* _TASK BRIEF_
In the entries that follow, the first line to write out is the one containing "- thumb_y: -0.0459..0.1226", and the last is the one containing "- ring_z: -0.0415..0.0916". Reproduce that stretch exactly, with nothing before or after it.

DATA RECORDS: Begin

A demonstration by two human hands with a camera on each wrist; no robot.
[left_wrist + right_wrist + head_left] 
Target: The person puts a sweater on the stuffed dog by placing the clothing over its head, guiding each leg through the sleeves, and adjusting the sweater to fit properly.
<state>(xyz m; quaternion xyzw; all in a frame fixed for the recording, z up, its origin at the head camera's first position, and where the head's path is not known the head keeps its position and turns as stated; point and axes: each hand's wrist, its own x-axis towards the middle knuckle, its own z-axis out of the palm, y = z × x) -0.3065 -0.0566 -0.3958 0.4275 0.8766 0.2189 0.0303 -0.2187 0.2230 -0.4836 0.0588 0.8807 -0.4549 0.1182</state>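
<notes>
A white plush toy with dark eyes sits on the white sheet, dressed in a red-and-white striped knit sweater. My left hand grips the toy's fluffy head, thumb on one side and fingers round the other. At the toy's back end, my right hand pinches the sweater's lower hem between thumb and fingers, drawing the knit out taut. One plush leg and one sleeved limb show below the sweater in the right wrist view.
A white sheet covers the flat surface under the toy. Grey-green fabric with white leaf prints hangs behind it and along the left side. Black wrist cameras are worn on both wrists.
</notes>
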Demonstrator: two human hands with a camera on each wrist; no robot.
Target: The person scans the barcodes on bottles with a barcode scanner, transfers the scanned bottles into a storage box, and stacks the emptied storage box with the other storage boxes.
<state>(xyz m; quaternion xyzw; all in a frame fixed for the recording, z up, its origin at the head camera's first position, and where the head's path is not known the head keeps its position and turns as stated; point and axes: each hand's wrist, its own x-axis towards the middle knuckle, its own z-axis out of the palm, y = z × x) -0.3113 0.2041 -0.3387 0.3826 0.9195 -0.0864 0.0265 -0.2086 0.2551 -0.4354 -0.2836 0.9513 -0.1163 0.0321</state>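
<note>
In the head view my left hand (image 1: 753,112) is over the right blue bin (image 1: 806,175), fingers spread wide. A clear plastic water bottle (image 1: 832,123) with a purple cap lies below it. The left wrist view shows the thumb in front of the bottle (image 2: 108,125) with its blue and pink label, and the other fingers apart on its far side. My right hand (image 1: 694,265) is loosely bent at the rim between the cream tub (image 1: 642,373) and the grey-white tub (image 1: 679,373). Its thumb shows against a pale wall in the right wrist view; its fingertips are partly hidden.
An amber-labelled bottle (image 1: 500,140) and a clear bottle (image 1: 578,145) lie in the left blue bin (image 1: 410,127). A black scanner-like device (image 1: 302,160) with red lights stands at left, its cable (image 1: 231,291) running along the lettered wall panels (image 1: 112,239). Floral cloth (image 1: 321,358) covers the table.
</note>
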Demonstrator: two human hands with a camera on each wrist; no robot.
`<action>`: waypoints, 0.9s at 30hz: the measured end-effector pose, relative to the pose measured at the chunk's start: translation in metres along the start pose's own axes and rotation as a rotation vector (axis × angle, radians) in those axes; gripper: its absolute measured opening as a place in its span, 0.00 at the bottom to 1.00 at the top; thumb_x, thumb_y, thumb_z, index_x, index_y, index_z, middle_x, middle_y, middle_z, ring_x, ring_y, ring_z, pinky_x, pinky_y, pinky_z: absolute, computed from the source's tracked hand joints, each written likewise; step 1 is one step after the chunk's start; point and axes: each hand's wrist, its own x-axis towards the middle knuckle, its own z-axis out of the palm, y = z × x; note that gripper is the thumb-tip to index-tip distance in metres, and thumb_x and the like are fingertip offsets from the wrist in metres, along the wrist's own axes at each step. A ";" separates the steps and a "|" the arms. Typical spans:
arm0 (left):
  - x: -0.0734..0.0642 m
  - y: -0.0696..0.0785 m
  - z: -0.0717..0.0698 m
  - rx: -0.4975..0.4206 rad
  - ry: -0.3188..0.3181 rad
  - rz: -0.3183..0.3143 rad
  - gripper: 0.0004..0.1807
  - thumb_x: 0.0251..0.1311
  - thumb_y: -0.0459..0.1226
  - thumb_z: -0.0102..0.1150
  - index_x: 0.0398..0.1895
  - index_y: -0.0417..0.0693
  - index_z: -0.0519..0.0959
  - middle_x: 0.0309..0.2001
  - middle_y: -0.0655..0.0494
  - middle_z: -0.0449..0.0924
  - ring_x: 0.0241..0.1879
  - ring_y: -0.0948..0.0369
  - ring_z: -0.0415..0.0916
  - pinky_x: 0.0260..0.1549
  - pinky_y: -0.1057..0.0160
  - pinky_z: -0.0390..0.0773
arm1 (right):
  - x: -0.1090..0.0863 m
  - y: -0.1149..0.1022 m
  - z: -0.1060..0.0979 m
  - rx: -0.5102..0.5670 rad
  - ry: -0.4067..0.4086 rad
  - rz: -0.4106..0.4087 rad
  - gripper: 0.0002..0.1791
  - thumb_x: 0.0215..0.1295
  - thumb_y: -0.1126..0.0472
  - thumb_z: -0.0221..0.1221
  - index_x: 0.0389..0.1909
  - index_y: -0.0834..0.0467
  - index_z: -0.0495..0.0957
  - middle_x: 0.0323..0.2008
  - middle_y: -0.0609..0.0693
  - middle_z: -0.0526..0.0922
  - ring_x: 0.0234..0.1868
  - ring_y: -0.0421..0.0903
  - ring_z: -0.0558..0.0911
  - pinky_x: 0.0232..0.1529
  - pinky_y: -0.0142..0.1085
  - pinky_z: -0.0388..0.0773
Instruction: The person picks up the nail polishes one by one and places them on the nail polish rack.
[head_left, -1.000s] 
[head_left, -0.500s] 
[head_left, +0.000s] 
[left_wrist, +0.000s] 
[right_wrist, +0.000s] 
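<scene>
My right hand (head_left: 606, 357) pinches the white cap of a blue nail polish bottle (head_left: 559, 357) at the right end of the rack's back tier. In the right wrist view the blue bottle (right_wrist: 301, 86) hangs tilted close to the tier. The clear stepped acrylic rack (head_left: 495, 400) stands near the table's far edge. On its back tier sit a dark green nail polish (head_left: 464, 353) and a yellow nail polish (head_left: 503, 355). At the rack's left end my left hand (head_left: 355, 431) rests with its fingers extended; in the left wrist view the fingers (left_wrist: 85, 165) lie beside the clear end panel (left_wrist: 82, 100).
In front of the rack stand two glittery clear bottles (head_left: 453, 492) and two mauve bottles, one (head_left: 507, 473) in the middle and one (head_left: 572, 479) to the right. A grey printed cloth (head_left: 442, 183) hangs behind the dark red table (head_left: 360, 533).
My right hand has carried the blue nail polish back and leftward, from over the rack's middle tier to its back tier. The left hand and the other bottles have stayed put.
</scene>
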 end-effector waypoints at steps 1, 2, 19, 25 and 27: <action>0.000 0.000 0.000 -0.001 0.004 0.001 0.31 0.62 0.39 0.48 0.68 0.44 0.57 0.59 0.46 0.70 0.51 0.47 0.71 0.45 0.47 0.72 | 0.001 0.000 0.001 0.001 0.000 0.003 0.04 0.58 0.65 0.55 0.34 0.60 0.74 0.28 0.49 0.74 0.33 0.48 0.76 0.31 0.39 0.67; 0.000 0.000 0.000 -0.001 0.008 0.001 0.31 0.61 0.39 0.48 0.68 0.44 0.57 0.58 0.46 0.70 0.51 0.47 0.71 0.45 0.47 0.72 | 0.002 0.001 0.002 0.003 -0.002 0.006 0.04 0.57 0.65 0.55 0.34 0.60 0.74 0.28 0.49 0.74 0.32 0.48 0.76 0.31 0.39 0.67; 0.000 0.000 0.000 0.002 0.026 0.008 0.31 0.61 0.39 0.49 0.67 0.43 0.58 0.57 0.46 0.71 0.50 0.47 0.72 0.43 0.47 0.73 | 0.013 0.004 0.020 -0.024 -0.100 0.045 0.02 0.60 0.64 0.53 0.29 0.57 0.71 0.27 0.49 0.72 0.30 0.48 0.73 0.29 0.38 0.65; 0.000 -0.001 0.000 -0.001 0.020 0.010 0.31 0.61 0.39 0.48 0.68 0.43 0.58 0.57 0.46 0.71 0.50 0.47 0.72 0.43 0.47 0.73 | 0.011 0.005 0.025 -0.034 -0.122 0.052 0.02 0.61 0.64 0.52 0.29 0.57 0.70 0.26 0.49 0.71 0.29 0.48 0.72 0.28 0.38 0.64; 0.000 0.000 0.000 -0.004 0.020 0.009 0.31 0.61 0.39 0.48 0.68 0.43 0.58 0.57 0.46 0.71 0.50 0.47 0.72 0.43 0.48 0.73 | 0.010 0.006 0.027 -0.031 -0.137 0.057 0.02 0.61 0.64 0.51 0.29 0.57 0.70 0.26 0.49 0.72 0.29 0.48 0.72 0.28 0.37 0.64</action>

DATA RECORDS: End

* _FINAL ANSWER_
  - thumb_y: -0.0459..0.1226
  - thumb_z: -0.0102..0.1150
  - index_x: 0.0398..0.1895
  - index_y: -0.0417..0.0693
  - index_z: -0.0519..0.0959
  - middle_x: 0.0309..0.2001
  - middle_y: -0.0655..0.0494
  - middle_z: -0.0449..0.0924
  - ring_x: 0.0241..0.1879
  - ring_y: -0.0948..0.0369
  - ring_z: -0.0415..0.0916

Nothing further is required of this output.